The Most Terrifying Thought Experiment of All Time

WARNING: Reading this article may commit you to an eternity of suffering and torment.

Slender Man. Smile Dog. Goatse. These are some of the urban legends spawned by the Internet. Yet none is as all-powerful and threatening as Roko’s Basilisk. For Roko’s Basilisk is an evil, godlike form of artificial intelligence, so dangerous that if you see it, or even think about it too hard, you will spend the rest of eternity screaming in its torture chamber. It’s like the videotape in The Ring. Even death is no escape, for if you die, Roko’s Basilisk will resurrect you and begin the torture again.


8 thoughts on “The Most Terrifying Thought Experiment of All Time

  1. Well the more I thought about this, df, the more I realized it is Pascal’s wager dressed up in new clothes!

    So I went to Wikipedia for a description of that wager: There are many problems with the reasoning in Pascal’s Wager, as well as the unsavoury theological assumptions it makes. Like most arguments for the existence of God, it seems more about reassuring existing believers than converting non-believers. This is because in order to convince a non-believer, a theological argument must both prove that the god it argues for is the One True God and disprove all other possibilities. People lacking a belief can see the potential for multiple gods existing, in fact an infinite number, but believers are constrained by their existing view that there is their god or no god. Only in this latter case does the reasoning behind Pascal’s Wager make any sense.

    In Bayesian terms, this can be stated as saying non-believers attribute uniform prior probabilities to the existence of any particular god; all equal, and all infinitesimal. Pascal’s Wager alone cannot update these probabilities as the reasoning applies only to the One True God out of an infinite number of possible gods. Without any further information to whittle this down, the odds of inadvertently worshiping the wrong god is a practical certainty. Only when the probability of a particular god existing increases does Pascal’s Wager become useful, i.e., if one god could be assigned even a mere 1% chance of being the One True God, Pascal’s Wager would present a clear benefit. Hence for anyone constrained by a bias towards a particular god, the Wager is far more clear cut and supportive of their belief.

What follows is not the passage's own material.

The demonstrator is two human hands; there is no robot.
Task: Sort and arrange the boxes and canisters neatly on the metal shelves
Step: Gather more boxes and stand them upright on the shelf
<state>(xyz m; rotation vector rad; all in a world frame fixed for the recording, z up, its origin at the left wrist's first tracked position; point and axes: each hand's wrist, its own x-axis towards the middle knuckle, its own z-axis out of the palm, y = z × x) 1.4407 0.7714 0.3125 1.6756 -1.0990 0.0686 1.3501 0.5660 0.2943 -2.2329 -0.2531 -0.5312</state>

    The biggest irony of Pascal’s Wager as far as Christian apologetics go is that even if it was otherwise completely sound it should then suddenly become a huge disincentive for convincing an unbiased party to worship YHWH specifically. By definition worshiping the Judeo-Christian God requires the worshipper to actively reject the existence of every other deity or potential deity thanks to the intolerance that is the First Commandment. In the absence of evidence for a specific deity, the theist-to-be would be better off directing some worship to one or more proposed deities that do not require exclusive worship. Pascal’s Wager being a lynchpin of Christian apologetics (rather than being a shibboleth that must be denied at all costs) can be viewed as a case of cognitive dissonance engendered by Christian privilege.

    Liked by 1 person

  2. Thanks for that, sob1989. And sorry for referring to you as ‘Bob’ in the post before yours (no offense to either of you ;-)). Your comment makes a lot of sense to me. I wonder, though, isn’t it likely that “non-believers [do indeed] attribute uniform prior probabilities to the existence of any particular god; all equal, and all infinitesimal”? And if so, isn’t that the same as saying there exists only “One True God”? Or, at least, isn’t that the same as saying there is no difference between the two?